### WORK ORDER
Each line below must be reproduced exactly as it stands. Pictures stay out of the copy.

### PROVIDED MATERIAL
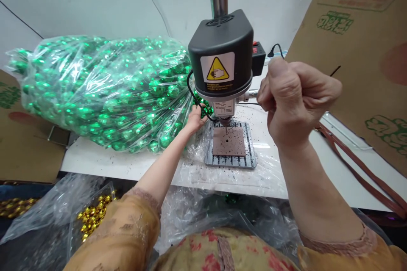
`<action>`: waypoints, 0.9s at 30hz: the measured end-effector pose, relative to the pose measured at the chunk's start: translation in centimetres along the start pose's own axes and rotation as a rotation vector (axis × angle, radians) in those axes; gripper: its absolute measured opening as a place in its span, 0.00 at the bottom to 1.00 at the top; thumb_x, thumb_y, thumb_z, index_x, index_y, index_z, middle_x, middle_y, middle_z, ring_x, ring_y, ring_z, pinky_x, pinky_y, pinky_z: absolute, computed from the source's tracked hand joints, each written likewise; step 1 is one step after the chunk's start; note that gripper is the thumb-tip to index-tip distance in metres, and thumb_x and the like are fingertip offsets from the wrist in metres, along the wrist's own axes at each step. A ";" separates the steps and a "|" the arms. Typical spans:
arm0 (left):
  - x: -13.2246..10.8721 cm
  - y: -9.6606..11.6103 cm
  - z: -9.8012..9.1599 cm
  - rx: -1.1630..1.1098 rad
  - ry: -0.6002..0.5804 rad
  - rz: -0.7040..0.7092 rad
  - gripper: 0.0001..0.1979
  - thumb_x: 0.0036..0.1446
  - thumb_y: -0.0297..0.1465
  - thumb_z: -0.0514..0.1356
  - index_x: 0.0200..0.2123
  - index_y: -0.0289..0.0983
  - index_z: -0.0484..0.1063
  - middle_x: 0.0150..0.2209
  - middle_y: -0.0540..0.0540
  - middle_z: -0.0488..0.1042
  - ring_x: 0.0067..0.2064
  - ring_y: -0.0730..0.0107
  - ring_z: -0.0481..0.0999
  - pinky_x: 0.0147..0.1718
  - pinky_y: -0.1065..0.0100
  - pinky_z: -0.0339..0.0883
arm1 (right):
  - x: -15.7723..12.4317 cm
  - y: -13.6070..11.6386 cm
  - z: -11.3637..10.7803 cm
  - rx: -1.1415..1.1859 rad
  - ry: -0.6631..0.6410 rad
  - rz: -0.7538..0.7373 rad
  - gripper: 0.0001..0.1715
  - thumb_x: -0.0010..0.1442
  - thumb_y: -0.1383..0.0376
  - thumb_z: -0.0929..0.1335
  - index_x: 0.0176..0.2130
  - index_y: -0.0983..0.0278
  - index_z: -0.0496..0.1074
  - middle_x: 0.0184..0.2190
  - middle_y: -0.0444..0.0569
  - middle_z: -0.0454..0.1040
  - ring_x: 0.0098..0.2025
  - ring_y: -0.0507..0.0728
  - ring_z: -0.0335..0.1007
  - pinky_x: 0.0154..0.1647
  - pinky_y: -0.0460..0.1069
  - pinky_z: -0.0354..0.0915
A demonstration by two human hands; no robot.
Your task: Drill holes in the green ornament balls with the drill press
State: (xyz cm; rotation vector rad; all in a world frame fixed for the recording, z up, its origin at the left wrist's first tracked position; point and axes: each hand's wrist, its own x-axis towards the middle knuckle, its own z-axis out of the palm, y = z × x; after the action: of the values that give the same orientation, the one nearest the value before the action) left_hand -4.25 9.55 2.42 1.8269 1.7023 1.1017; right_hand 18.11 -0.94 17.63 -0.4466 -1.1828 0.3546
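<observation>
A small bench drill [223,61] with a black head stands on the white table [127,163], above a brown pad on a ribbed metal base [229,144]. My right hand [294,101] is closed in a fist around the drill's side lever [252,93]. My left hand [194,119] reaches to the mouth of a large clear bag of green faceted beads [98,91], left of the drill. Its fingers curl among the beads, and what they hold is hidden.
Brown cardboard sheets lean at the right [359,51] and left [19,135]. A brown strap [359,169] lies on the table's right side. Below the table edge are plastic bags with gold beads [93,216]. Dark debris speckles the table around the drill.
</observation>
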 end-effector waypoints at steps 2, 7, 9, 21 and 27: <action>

### SOLUTION
`<action>`: waypoints, 0.9s at 30hz: the measured end-effector pose, relative to the pose measured at the chunk's start: translation in centimetres along the start pose's own axes and rotation as a rotation vector (axis × angle, radians) in those axes; gripper: its absolute measured opening as a place in its span, 0.00 at the bottom to 1.00 at the top; thumb_x, thumb_y, thumb_z, index_x, index_y, index_z, middle_x, middle_y, middle_z, ring_x, ring_y, ring_z, pinky_x, pinky_y, pinky_z: absolute, computed from the source's tracked hand joints, each written likewise; step 1 is one step after the chunk's start; note that gripper is the thumb-tip to index-tip distance in metres, and thumb_x and the like are fingertip offsets from the wrist in metres, along the wrist's own axes at each step. A ";" separates the steps and a "|" the arms. Typical spans:
arm0 (left):
  - x: -13.2246..10.8721 cm
  - y: -9.6606..11.6103 cm
  - z: -9.8012..9.1599 cm
  - rx: -1.1630..1.1098 rad
  - ry: -0.6002..0.5804 rad
  - rz: -0.7040..0.7092 rad
  - gripper: 0.0001..0.1979
  - thumb_x: 0.0036..0.1446
  - thumb_y: -0.0297..0.1465
  - thumb_z: -0.0514..0.1356
  - index_x: 0.0200..0.2123
  - index_y: -0.0289..0.0983
  - index_z: -0.0484..0.1063
  - middle_x: 0.0150..0.2209
  - middle_y: -0.0540..0.0540
  - middle_z: -0.0488..0.1042
  - ring_x: 0.0067..0.2064
  - ring_y: -0.0730..0.0107
  - ring_z: -0.0481..0.0999
  - pinky_x: 0.0147..0.1718
  - pinky_y: -0.1065..0.0100
  - pinky_z: -0.0339..0.0883
arm1 (right):
  - x: -15.7723..12.4317 cm
  - y: -13.6070..11.6386 cm
  - z: -11.3637..10.7803 cm
  - rx: -1.1415..1.1859 rad
  - ry: -0.6631..0.6410 rad
  - rz: -0.7538..0.7373 rad
  - gripper: 0.0001..0.1715
  - thumb_x: -0.0010..0.1442
  - thumb_y: -0.1383..0.0376
  - thumb_z: -0.0929..0.1335
  - index_x: 0.0176..0.2130
  - index_y: -0.0983..0.0278
  - index_z: -0.0496..0.1074
  - middle_x: 0.0184..0.2190
  - middle_y: -0.0444..0.0569
  - middle_z: -0.0454..0.1040
  - ring_x: 0.0098..0.2025
  - ring_y: -0.0507..0.0728
  - ring_z: -0.0335..0.1007
  - pinky_x: 0.0154..0.1647
  - pinky_y: -0.0460..0.1069
  - pinky_z: -0.0354..0.0915
A demonstration by two human hands; no robot.
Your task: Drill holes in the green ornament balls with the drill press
State: (xyz cm; rotation vector rad; all in a world frame fixed for the recording, z up, its origin at the left wrist's first tracked position; point and axes: each hand's wrist, its own x-axis towards the middle knuckle, its own z-axis out of the palm, y = z × x; after the action: of the values that give the same orientation, the one nearest the value before the action) left_hand -4.25 9.55 2.42 1.8269 1.7023 1.1017; right_hand 18.11 -0.94 17.63 -0.4466 -1.1828 0.3546
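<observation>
A small bench drill [223,61] with a black head stands on the white table [127,163], above a brown pad on a ribbed metal base [229,144]. My right hand [294,101] is closed in a fist around the drill's side lever [252,93]. My left hand [194,119] reaches to the mouth of a large clear bag of green faceted beads [98,91], left of the drill. Its fingers curl among the beads, and what they hold is hidden.
Brown cardboard sheets lean at the right [359,51] and left [19,135]. A brown strap [359,169] lies on the table's right side. Below the table edge are plastic bags with gold beads [93,216]. Dark debris speckles the table around the drill.
</observation>
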 end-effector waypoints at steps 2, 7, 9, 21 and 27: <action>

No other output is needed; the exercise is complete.